# Description of the task
An exact copy of all the data below is needed.

# Information supplied

※ ※ ※

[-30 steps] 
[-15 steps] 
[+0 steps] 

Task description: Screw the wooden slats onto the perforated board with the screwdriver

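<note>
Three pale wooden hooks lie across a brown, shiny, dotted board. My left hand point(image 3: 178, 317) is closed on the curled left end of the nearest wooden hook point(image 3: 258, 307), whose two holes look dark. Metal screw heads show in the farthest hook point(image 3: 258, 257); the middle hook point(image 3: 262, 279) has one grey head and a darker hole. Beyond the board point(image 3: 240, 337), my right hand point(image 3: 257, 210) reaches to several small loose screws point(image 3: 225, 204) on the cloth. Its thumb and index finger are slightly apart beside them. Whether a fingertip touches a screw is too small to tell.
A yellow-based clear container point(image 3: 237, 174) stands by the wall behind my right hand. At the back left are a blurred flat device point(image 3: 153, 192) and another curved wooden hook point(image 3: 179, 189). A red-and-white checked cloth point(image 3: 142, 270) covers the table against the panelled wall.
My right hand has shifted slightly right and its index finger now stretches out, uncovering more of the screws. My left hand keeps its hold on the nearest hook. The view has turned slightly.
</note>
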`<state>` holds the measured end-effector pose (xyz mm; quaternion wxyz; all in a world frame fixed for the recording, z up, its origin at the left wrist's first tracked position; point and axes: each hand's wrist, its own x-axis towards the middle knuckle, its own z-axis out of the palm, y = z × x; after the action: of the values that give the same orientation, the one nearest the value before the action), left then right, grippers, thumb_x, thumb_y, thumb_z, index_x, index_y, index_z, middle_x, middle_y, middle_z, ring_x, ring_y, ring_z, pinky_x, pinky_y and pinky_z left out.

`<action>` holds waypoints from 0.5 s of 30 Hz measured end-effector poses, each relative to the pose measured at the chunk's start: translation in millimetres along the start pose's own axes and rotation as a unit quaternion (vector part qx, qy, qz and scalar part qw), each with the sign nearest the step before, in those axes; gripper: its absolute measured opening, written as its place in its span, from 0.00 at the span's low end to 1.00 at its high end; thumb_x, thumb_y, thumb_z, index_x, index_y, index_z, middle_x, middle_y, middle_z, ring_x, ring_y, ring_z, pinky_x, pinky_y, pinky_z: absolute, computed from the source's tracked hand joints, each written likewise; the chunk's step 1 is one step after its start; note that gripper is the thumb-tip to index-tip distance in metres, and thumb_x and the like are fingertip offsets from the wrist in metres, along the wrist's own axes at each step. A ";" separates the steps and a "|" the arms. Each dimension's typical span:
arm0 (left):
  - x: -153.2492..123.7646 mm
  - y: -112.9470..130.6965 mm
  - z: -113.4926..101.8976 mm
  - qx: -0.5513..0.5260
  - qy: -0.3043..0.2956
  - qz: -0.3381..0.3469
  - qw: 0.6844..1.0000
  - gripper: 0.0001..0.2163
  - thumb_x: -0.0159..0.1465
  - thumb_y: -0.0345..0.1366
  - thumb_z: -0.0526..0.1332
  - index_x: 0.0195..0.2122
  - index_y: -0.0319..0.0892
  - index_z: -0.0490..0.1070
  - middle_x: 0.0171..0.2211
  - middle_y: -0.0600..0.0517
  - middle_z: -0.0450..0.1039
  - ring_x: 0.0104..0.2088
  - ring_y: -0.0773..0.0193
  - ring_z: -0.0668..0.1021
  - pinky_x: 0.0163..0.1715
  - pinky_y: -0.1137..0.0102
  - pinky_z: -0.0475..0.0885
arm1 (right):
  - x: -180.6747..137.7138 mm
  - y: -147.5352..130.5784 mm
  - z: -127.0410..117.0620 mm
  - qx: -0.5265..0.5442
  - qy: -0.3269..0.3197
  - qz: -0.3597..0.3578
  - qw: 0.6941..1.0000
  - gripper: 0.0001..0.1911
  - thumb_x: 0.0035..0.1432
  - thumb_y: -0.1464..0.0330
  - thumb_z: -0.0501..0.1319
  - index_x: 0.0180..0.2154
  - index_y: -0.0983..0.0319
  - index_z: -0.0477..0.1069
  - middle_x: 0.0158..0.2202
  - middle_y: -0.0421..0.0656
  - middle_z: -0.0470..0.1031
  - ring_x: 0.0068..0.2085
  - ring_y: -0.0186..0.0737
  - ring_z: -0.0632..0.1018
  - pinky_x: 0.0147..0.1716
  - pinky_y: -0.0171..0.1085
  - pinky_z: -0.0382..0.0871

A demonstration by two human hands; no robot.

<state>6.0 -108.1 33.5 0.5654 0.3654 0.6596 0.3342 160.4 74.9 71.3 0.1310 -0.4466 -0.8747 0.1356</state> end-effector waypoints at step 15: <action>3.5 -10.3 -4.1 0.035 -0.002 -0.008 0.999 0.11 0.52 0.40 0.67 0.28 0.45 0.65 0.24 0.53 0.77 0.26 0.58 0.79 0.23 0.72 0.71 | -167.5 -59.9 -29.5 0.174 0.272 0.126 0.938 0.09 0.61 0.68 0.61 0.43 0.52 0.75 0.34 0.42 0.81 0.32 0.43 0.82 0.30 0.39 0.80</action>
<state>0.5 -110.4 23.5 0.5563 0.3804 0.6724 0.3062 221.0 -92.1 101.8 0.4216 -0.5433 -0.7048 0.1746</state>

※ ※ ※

# Solved problem
[-30 steps] 
[-15 steps] 
[+0 steps] 

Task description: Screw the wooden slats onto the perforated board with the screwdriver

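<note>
Three pale wooden hooks lie across a brown, shiny, dotted board. My left hand point(image 3: 178, 317) is closed on the curled left end of the nearest wooden hook point(image 3: 258, 307), whose two holes look dark. Metal screw heads show in the farthest hook point(image 3: 258, 257); the middle hook point(image 3: 262, 279) has one grey head and a darker hole. Beyond the board point(image 3: 240, 337), my right hand point(image 3: 257, 210) reaches to several small loose screws point(image 3: 225, 204) on the cloth. Its thumb and index finger are slightly apart beside them. Whether a fingertip touches a screw is too small to tell.
A yellow-based clear container point(image 3: 237, 174) stands by the wall behind my right hand. At the back left are a blurred flat device point(image 3: 153, 192) and another curved wooden hook point(image 3: 179, 189). A red-and-white checked cloth point(image 3: 142, 270) covers the table against the panelled wall.
My right hand has shifted slightly right and its index finger now stretches out, uncovering more of the screws. My left hand keeps its hold on the nearest hook. The view has turned slightly.
</note>
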`<state>` holds the measured end-effector pose (xyz mm; quaternion wxyz; all in a world frame fixed for the recording, z up, its origin at the left wrist's first tracked position; point and axes: each hand's wrist, its own x-axis towards the middle knuckle, its own z-axis out of the palm, y = z × x; after the action: of the values that give the same orientation, the one nearest the value before the action), left then right, grippers, thumb_x, thumb_y, thumb_z, index_x, index_y, index_z, middle_x, middle_y, middle_z, ring_x, ring_y, ring_z, pinky_x, pinky_y and pinky_z left out.

`<action>` holds waypoints from 0.5 s of 30 Hz measured end-effector poses, each relative to the pose measured at the chunk's start: translation in millimetres along the start pose's own axes and rotation as a unit quaternion (vector part qx, qy, qz and scalar part qw), each with the sign nearest the step before, in those axes; gripper: its absolute measured opening, written as its place in its span, from 0.00 at the span's low end to 1.00 at its high end; thumb_x, thumb_y, thumb_z, index_x, index_y, index_z, middle_x, middle_y, middle_z, ring_x, ring_y, ring_z, pinky_x, pinky_y, pinky_z: absolute, computed from the source's tracked hand joints, each written likewise; the chunk's step 1 is one step after its start; note that gripper is the thumb-tip to index-tip distance in metres, and thumb_x and the like are fingertip offsets from the wrist in metres, along the wrist's own axes at each step. A ";" separates the steps and a "|" the arms. Each dimension's typical span:
arm0 (left):
  - x: -153.2492..123.7646 mm
  - y: -112.9470..130.6965 mm
  - z: -113.4926..101.8976 mm
  - qx: -0.5513..0.5260
  - qy: -0.3043..0.2956
  - qz: -0.3381..0.3469
  - qw: 0.6844..1.0000
  - gripper: 0.0001..0.2163
  - thumb_x: -0.0159..0.1465
  - thumb_y: -0.0345..0.1366
  - thumb_z: -0.0526..0.1332
  - index_x: 0.0195..0.2122
  - index_y: -0.0319..0.0892
  - index_z: -0.0490..0.1070
  - middle_x: 0.0171..0.2211
  - middle_y: -0.0600..0.0517
  - middle_z: -0.0450..0.1039
  - ring_x: 0.0104..0.2088
  - ring_y: -0.0773..0.0193
  - ring_z: -0.0668..0.1021
  - pinky_x: 0.0163..0.1715
  - pinky_y: -0.1137..0.0102
  - pinky_z: -0.0475..0.0885
arm1 (right):
  - x: -180.6747..137.7138 mm
  - y: -147.5352..130.5784 mm
  - z: -127.0410..117.0620 mm
  - qx: -0.5265..0.5442
  - qy: -0.3269..0.3197
  - qz: -0.3597..0.3578
  - qw: 0.6941..1.0000
  - gripper: 0.0001..0.1911
  - thumb_x: 0.0035..0.1432
  - thumb_y: -0.1464..0.0330
  - thumb_z: -0.0501..0.1319
  - index_x: 0.0180..0.2154
  - index_y: -0.0983..0.0319
  - index_z: -0.0477..0.1069
  - middle_x: 0.0158..0.2202
  - middle_y: -0.0421..0.0656
  - middle_z: -0.0470..0.1031
  - ring_x: 0.0068..0.2085
  - ring_y: -0.0186..0.0737
  - ring_z: -0.0632..0.1018
  - pinky_x: 0.0147..0.1716
  - pinky_y: -0.0171..0.1085
  - pinky_z: -0.0382..0.0871

A demonstration by two human hands; no robot.

<state>6.0 -108.1 33.5 0.5654 0.3654 0.6596 0.3342 160.4 74.9 71.3 0.1310 -0.4466 -0.8747 0.1356</state> end-effector waypoints at step 15: <action>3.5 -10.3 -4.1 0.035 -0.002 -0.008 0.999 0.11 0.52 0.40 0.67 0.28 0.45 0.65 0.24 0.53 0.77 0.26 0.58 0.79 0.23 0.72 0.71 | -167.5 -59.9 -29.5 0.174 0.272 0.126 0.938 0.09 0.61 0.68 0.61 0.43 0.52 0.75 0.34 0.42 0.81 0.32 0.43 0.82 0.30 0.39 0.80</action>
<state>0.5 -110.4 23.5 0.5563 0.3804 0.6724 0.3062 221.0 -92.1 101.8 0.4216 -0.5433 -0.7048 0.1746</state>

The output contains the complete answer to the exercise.